Directions -
Transcribe the data in full; each line must match exactly.

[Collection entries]
————————
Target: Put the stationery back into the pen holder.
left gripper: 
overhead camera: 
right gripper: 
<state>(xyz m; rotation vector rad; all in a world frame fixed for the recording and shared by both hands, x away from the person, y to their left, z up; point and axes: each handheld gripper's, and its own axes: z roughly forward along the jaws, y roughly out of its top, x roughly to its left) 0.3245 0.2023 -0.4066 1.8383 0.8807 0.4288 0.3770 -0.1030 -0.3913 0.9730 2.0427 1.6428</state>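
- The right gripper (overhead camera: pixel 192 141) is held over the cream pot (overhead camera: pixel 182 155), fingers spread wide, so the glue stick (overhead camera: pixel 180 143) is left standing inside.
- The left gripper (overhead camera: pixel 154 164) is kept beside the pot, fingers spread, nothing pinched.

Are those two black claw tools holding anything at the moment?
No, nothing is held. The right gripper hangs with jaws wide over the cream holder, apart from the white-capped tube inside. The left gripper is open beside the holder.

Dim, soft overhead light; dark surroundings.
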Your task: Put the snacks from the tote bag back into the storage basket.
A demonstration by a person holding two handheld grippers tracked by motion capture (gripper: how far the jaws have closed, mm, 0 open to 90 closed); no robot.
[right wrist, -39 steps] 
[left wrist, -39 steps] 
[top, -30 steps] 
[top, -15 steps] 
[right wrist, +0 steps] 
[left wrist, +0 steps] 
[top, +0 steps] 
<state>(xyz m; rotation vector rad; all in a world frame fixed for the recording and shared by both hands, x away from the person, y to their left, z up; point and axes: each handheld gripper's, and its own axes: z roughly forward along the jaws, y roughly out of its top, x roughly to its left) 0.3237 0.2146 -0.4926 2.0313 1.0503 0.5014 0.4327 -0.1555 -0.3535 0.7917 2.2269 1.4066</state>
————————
Answer for this exercise -
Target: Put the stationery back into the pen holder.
left gripper: 
overhead camera: 
right gripper: 
<state>(xyz m; rotation vector rad; all in a world frame fixed for the recording and shared by both hands, x away from the person, y to their left, z up; point and axes: each handheld gripper's, and its own axes: z roughly forward along the jaws, y roughly out of its top, x roughly to its left) 0.3245 0.2023 -0.4066 1.8383 0.8807 0.4288 0.3770 -0.1030 -0.3913 0.9730 2.0427 1.6428</state>
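- The right gripper (overhead camera: pixel 192 141) is held over the cream pot (overhead camera: pixel 182 155), fingers spread wide, so the glue stick (overhead camera: pixel 180 143) is left standing inside.
- The left gripper (overhead camera: pixel 154 164) is kept beside the pot, fingers spread, nothing pinched.

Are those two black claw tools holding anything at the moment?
No, nothing is held. The right gripper hangs with jaws wide over the cream holder, apart from the white-capped tube inside. The left gripper is open beside the holder.

Dim, soft overhead light; dark surroundings.
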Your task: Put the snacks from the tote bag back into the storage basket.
A demonstration by a person holding two handheld grippers tracked by motion capture (gripper: how far the jaws have closed, mm, 0 open to 90 closed); no robot.
[right wrist, -39 steps] 
[left wrist, -39 steps] 
[top, -30 steps] 
[top, -15 steps] 
[right wrist, +0 steps] 
[left wrist, +0 steps] 
[top, +0 steps] 
<state>(xyz m; rotation vector rad; all in a world frame fixed for the recording and shared by both hands, x away from the person, y to their left, z up; point and axes: each handheld gripper's, and its own axes: z roughly forward along the jaws, y roughly out of its top, x roughly to its left) 0.3237 0.2146 -0.4926 2.0313 1.0503 0.5014 0.4327 -0.1555 -0.3535 0.7917 2.2269 1.4066</state>

This exercise requires no further answer.